Under a bill called “Title X,” Sen. John Thune (R-S.D.) and Rep. Fred Upton (R-MI) proposed a compromise to the FCC’s net neutrality rule that would have enshrined into law the FCC’s authority to ban blocking, throttling and paid prioritization, but would have left the door open for some paid prioritization. It also would have prevented the FCC from reclassifying internet services as a public utility, akin to telephones.

Republicans were especially opposed to the FCC’s legal authority to enforce the regulation and the blanket rule against paid prioritization instead of the commission policing net neutrality concerns on a case-by-case basis.

“We warned Democrats last year when Republicans offered a legislative deal – a compromise on net neutrality – that they should have taken it,” Swarztrauber said. “There were a lot of Democrats (who) supported that bill, but the problem was that the Obama administration and the FCC said, ‘No, we’re handling this at the executive level.’”

Because of that decision, Obama’s version of net neutrality will not survive, Swarztrauber said.

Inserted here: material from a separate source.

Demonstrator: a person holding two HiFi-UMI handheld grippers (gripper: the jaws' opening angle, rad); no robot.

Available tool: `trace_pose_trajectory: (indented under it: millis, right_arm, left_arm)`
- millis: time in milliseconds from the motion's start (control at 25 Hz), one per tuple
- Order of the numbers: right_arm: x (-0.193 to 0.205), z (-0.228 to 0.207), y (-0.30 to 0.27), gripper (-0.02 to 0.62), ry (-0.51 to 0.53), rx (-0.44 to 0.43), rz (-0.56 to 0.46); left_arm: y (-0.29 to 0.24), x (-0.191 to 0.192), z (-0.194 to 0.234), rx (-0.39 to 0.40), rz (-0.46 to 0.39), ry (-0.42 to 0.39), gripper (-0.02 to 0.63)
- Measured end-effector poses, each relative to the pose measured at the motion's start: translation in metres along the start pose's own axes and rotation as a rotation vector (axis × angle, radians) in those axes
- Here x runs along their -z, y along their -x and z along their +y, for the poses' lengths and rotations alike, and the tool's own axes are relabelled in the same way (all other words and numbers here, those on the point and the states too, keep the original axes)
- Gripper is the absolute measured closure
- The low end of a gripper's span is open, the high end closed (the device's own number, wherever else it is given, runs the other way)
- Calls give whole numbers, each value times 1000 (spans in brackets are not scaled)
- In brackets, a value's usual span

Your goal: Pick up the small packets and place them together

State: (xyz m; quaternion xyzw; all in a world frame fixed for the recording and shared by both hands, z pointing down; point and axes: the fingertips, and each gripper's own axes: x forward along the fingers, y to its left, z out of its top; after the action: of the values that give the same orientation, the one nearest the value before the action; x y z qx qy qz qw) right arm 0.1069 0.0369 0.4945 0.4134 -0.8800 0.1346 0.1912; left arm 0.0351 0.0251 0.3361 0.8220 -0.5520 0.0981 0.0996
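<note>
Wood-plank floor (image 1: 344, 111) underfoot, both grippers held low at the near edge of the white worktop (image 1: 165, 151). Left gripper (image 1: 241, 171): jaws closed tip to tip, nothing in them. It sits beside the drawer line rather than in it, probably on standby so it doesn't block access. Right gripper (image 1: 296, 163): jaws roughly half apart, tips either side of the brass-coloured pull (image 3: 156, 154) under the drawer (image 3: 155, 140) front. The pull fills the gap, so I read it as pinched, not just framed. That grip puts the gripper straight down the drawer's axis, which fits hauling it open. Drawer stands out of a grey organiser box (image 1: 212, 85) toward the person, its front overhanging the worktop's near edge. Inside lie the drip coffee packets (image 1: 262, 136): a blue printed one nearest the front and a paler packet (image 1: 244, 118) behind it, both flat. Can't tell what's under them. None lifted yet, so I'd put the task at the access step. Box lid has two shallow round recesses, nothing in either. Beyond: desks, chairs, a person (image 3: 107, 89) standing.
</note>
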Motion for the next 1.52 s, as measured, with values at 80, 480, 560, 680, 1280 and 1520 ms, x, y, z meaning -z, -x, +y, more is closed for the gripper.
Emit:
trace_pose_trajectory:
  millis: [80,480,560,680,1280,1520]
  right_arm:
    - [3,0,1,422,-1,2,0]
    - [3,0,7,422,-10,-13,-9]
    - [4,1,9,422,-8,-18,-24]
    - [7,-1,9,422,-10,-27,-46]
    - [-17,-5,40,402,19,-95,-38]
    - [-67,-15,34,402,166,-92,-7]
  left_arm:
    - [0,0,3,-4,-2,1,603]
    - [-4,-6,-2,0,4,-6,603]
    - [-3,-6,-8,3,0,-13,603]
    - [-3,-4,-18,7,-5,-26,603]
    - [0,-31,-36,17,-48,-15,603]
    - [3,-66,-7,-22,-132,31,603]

“There’s no doubt about that,” he said. “There are a lot of unknowns about a Trump presidency when it comes to tech policy, but the net neutrality rules in their current form will not survive. Full stop. The question is: what replaces that?”

Swarztrauber said there is no reason to believe the net neutrality concept will be erased completely by a Trump administration because Democrats and Republicans agree on certain aspects of the rule.

“Democrats have always framed the debate as people are anti-net neutrality, or they’re pro-net neutrality and that is an over simplification because what we really were concerned with was the FCC’s legal authority, not the net neutrality concept,” Swarztrauber said.

FCC - Net Neutrality

The FCC uses a concept of forbearance, which allows the commission to select what portion of the rules it wants to enforce.

Under this logic, Republicans could leave all the provisions in place and simply refrain from enforcing them, which would be a short-term solution because the next Democratic administration could just swing the pendulum the other way, Swarztrauber said.

“A legislative solution to the problem is the best solution because it has more permanence than an FCC ruling,” Swarztrauber said.

By all indications, Trump is gearing up to reverse the provisions set in place by the Obama administration.

When the FCC rule was first proposed in 2014, he tweeted: “Obama’s attack on the internet is another top down power grab. Net neutrality is the Fairness Doctrine. Will target conservative media.”

Jeffrey Eisenach, formerly of the American Enterprise Institute, has reportedly been selected by Trump as part of his transition team, and will likely replace Tom Wheeler as FCC chairman.

“During his campaign, then-candidate Trump said some things that just showed that at the time, he didn’t really know what net neutrality was,” Timothy Karr, senior director of strategy at Free Press, said. “However, he has, as part of his transition, hired some people who do know what net neutrality is and who actually oppose it.”

Karr said he finds one particular aspect troubling.

“(Trump) has spoken out about ways to silence media that’s critical of him, and if you don’t have net neutrality provisions, it becomes much easier to target certain voices on the internet and to block their ability to speak,” Karr said.

The question many ask is: would it be difficult for Trump to reverse the FCC’s net neutrality rule?

“No,” Darrell West, director of the Center of Technology Innovation at the Brookings Institute, said. “It just takes 3 out of 5 votes and the Trump administration will have that. So they clearly would have the capability of doing that should they decide to do it.”